There was, for a long time, something funny going on in the drawer where my underwear is stored. For as long as I can remember, new pairs just… appeared. One day there were 10 or so pairs of boxer briefs with loose waistbands and holes in the crotch, the next day the old ones had been pushed to the bottom of the drawer by a new set of three, plastic-wrapped and pristine skivvies. For years, I took this boxer-brief regeneration for granted. I didn’t think twice about it. The new ones were always just there.
The magic, however, stopped when I went off to college. There, I would realize that wooden drawers don’t just manifest boxer briefs. Underwear, like all things, must be procured with money. It was then, on a cool winter day in Connecticut with my itchy balls ensconced in a pair of eight-month-old boxer briefs with the elastic so frayed it was crunchy, that I would venture out to purchase, for the first time, a new set of boxer briefs.
But by then, it was too late. The damage had been done. The habit of holding onto underwear until they’re rendered nothing more than some threads clinging to my waistband had permanently set in. Like so many of my fellow men, I had learned that the only time one must replace an old pair of underwear with a new pair of underwear is when the old pair is literally toasted. Or as some redditors have noted, many of us have for years just expected that someone who loves us will get tired of looking at our crappy pair, and thus, we rely on their disgust to afford us a replacement. “I have a fantastic agreement with both my mom and girlfriend that those are my stocking stuffers,” writes one redditor. “I get enough once a year to supply me. Not to mention they get me the funniest stuff (Superman underwear, the Grinch, classic hearts boxers, etc).”
Another reports that her husband has never bought himself a new pair of underwear. “My husband and I were just discussing this question,” she writes. “I do the same thing your girlfriend and mom do. My husband doesn’t think he has ever purchased underwear for himself. He’s in his 50s.”
According to board-certified urologist Jamin Brahmbhatt, it’s important to note that at a bare minimum, you should be changing your underwear daily to avoid rashes or infections. “Fungus, yeast and bacteria can accumulate in the groin,” he says. “These are more likely to happen when the environment suits them. Washing daily and changing your underwear is a simple way to prevent these problems.”
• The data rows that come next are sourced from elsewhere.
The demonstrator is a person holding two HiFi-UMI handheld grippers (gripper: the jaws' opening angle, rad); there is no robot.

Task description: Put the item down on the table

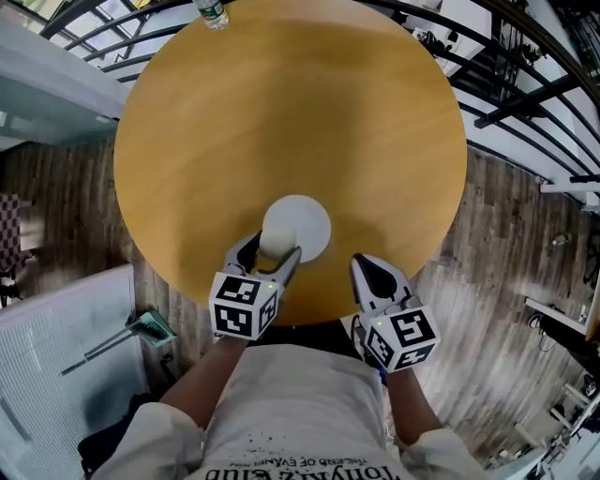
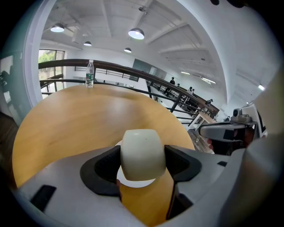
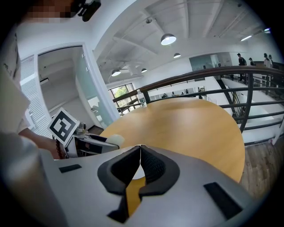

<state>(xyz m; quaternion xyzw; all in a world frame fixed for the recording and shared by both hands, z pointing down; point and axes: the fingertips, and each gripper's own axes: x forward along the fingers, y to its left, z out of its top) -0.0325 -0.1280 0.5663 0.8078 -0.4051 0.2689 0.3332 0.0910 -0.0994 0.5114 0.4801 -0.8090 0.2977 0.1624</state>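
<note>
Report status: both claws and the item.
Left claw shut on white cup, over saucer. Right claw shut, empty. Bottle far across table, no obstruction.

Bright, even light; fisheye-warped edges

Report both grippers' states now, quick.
Left gripper: shut on the cup.
Right gripper: shut, empty.

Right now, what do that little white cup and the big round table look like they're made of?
White cup: probably glazed ceramic, possibly glossy plastic; it is smooth, opaque and off-white with a soft sheen. Round table: wood or a wood-look laminate; it has a warm honey colour, faint grain streaks and a satin finish with broad, soft reflections.
</note>
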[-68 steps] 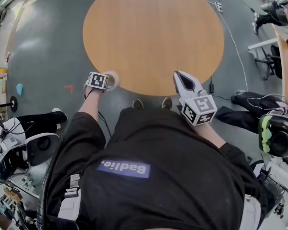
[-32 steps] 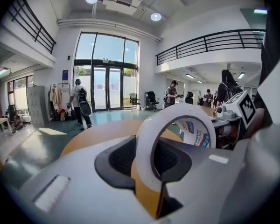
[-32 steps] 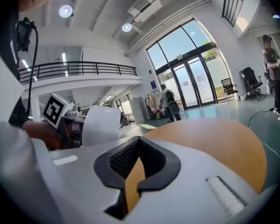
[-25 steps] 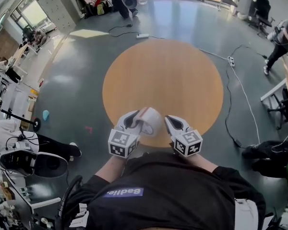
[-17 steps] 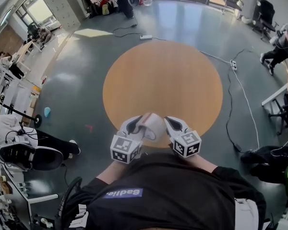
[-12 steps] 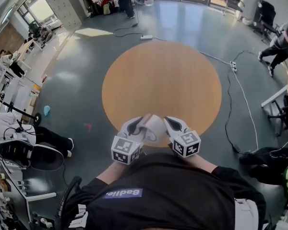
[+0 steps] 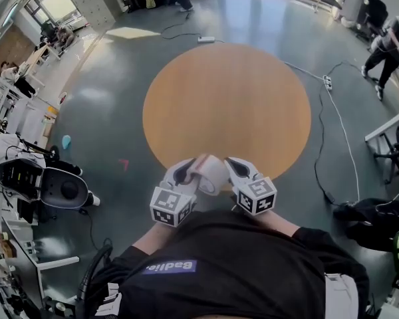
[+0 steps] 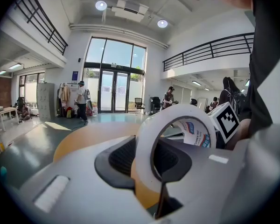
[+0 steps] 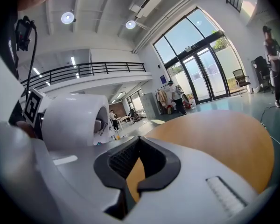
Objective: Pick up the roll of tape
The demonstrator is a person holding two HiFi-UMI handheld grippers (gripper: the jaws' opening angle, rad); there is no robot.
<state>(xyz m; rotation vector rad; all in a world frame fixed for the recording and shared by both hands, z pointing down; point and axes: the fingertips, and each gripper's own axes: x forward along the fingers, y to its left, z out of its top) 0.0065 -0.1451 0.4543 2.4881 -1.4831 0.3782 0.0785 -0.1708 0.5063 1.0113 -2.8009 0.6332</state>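
Note:
A white roll of tape (image 7: 213, 172) stands upright between the jaws of my left gripper (image 7: 194, 169), which is shut on its band. In the left gripper view the roll (image 8: 143, 141) fills the middle, with a printed label inside its core. My right gripper (image 7: 233, 165) hangs just to the right of the roll, shut with nothing between its jaws. In the right gripper view the roll (image 9: 70, 120) shows at the left, apart from the right gripper (image 9: 134, 174). Both grippers hover over the near edge of the round wooden table (image 7: 226, 92).
The grey floor around the table carries cables (image 7: 321, 115) at the right and a power strip (image 7: 206, 39) at the back. A black and white machine (image 7: 46, 185) stands at the left. A person (image 7: 386, 42) stands at the far right, and others at the back by the doors.
Earlier the left gripper held the roll at the table's left edge, far from the right gripper. Now both sit close together in front of the person, and over the last second they barely shifted.

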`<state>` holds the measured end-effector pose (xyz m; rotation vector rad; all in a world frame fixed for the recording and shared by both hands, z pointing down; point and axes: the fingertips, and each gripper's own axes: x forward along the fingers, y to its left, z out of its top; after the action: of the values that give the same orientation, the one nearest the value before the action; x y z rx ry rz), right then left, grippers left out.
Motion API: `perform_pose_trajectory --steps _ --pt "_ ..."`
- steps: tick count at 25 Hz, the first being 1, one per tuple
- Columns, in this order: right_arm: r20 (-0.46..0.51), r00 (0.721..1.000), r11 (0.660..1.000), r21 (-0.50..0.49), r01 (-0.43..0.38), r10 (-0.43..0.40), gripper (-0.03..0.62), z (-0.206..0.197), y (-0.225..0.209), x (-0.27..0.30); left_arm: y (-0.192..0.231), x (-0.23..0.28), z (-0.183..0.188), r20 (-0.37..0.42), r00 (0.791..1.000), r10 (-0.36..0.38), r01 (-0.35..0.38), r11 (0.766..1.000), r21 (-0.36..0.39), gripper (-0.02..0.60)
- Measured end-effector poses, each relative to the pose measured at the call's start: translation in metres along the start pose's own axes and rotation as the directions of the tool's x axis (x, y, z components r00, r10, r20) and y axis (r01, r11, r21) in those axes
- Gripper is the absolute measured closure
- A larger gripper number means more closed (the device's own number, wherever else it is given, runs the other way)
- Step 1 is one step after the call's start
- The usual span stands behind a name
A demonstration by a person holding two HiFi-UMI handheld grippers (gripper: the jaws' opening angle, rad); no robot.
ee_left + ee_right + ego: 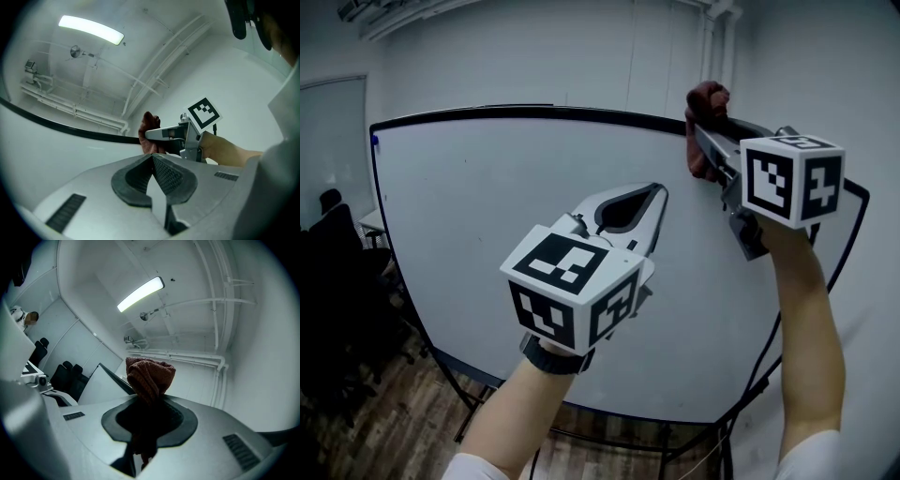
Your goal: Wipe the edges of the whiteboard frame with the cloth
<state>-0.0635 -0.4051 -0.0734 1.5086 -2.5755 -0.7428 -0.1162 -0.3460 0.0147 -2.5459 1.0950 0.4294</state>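
Head view: right gripper (701,131) is being held high, its jaws clamping a dark red cloth (708,98) that is bunching up just past the jaw tips. The cloth is sitting against the black frame (534,111) at the top right edge of the whiteboard (487,216). Left gripper (659,191) is hovering in front of the board face, lower than the right jaws and apart from them, with nothing in it. Dark chairs (337,234) are standing off to the far left.

Left gripper view: left gripper (152,156) is showing jaws pressed together, pads meeting, empty. Beyond the jaw tips the cloth (147,125) is resting on the frame (70,129), pinched by the right gripper (149,135). A ceiling light (91,29) is glowing above.

Right gripper view: right gripper (149,401) is squeezing the cloth (149,373), which is bulging out past the jaw tips and hanging down between them. The whiteboard (104,384) is lying left of the jaws.
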Motion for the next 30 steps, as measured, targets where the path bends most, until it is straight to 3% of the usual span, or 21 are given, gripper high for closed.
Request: perform_pose_trajectory --steps 12,23,30 --pt "0.023 0.995 0.995 0.020 -0.097 0.096 0.522 0.023 0.083 0.066 0.070 -0.059 0.003 -0.010 0.996 0.089 -0.088 0.996 0.027 0.574" --pt "0.047 0.977 0.977 0.033 -0.209 0.207 0.522 0.050 0.173 0.143 0.153 -0.121 0.009 -0.017 0.979 0.201 -0.200 0.979 0.047 0.574" --pt "0.056 0.970 0.970 0.043 -0.241 0.238 0.522 0.058 0.185 0.143 0.149 -0.128 0.012 -0.022 0.970 0.242 -0.240 0.969 0.064 0.574"
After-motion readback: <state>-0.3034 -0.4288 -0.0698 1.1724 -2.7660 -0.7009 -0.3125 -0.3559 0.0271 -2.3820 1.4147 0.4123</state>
In other words, he says, even if your boxers are six years old, as long as they’re clean, you can wear them mostly hazard-free until they’ve disintegrated. Similarly, Philip Tierno, professor of microbiology and pathology at New York University, told HuffPo that even though there’s roughly a 10th of a gram of poop in an average pair of washed underwear, “it’s normal, and it doesn’t hurt you.” “As long as they function properly and you wash them and the elastic is fine, and they fit fine, there’s no holes or fabric erosion, you can use them,” he explained. “There’s no end period, except when it’s mechanically dysfunctional.”
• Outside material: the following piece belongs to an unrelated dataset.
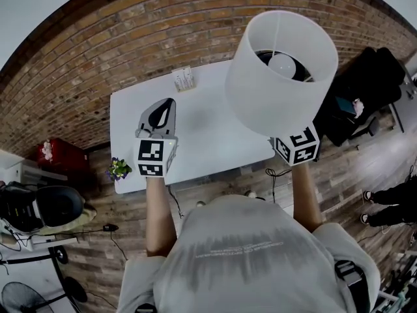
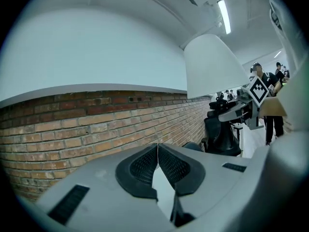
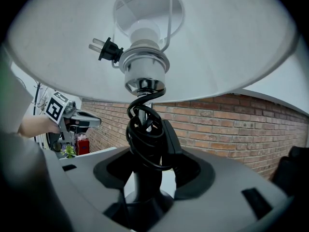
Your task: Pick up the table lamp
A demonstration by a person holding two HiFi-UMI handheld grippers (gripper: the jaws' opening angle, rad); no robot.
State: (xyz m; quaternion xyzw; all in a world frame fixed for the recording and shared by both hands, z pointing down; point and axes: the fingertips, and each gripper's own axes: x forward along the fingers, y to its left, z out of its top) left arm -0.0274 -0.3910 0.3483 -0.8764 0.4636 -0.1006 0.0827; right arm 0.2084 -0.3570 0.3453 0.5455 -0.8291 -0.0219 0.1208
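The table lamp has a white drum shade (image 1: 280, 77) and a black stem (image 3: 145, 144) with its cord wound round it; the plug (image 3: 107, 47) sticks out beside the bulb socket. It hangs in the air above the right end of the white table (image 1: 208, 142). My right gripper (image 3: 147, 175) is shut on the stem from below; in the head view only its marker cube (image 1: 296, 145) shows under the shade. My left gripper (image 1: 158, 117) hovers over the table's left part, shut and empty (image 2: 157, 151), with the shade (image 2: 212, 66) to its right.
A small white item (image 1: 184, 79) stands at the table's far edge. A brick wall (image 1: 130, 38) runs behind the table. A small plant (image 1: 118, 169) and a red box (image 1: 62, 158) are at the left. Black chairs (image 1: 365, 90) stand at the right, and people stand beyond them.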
From a less practical standpoint, a customer service representative from Underwear Expert, a subscription underwear service, recommends that, on average, it’s a good idea to replace a pair of underwear with a new pair every two to three months. “Start with receiving two pairs of underwear every other month,” she tells me.
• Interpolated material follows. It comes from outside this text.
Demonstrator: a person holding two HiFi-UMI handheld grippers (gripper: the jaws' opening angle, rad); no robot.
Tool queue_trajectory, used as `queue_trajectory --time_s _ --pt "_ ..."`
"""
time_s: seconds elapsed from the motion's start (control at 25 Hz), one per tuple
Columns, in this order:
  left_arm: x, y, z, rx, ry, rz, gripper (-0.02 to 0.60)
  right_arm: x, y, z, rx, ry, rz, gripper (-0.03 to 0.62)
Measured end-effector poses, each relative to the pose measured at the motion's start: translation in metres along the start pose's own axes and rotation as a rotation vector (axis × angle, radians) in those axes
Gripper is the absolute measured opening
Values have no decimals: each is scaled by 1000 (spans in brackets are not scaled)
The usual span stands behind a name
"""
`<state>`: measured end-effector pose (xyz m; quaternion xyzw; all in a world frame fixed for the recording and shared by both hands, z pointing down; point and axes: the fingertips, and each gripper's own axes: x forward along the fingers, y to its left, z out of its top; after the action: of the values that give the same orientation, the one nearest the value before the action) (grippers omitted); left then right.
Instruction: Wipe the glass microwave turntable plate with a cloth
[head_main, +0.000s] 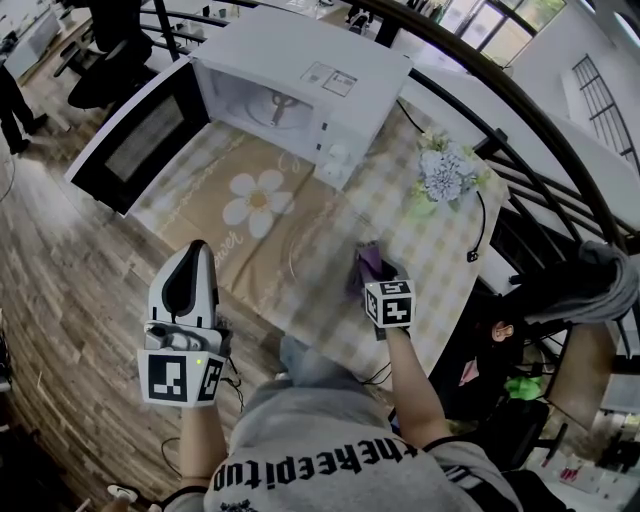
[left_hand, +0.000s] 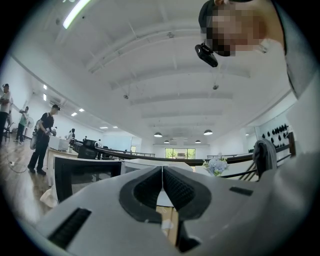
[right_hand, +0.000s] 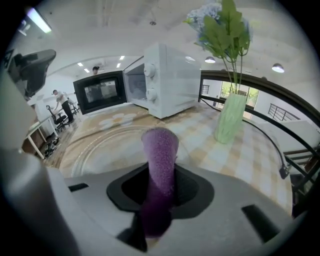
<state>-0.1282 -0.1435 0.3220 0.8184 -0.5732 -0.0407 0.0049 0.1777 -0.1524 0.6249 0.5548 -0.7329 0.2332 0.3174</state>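
1. Our right gripper (head_main: 372, 268) is clamped on the purple cloth (right_hand: 160, 145), which stands up between its jaws. Our left gripper (head_main: 193, 262) has its jaws together on nothing and hangs off the near side of the tabletop (head_main: 440, 250).
2. The glass turntable plate (right_hand: 102, 150) lies flat on the tabletop, outside the open microwave (head_main: 300, 80) and just ahead of the cloth.
3. To wipe well, we judge the cloth should be pressed flat on the glass and swept in overlapping circles from centre to rim. The light plate may slide, so the left gripper could steady its edge.
4. The script on the daisy placemat (head_main: 255, 200) and the label on top of the microwave are too small for us to read.
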Motion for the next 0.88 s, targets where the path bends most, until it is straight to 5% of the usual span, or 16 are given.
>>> queue_trajectory --time_s 0.48,0.88 --pt "-7 1 3 8 0 6 11 -13 -31 -8 67 12 -84 112" --pt "-12 -10 3 1 -8 -15 11 -24 119 17 32 -62 251 112"
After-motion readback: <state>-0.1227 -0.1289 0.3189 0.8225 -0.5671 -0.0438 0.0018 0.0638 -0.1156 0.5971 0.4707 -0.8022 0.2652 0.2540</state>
But again, from a functional standpoint, your pair of old, permanently poop-stained, white underwear from back when you used to rely on a fake ID is perfectly fine as long as you’re okay with the stains. As for me, well, I clearly wasn’t and have now accepted that if I want my balls to feel taken care of, it’s worth spending the time and money to replace the old cloth hammock with a new one when the fabric rips.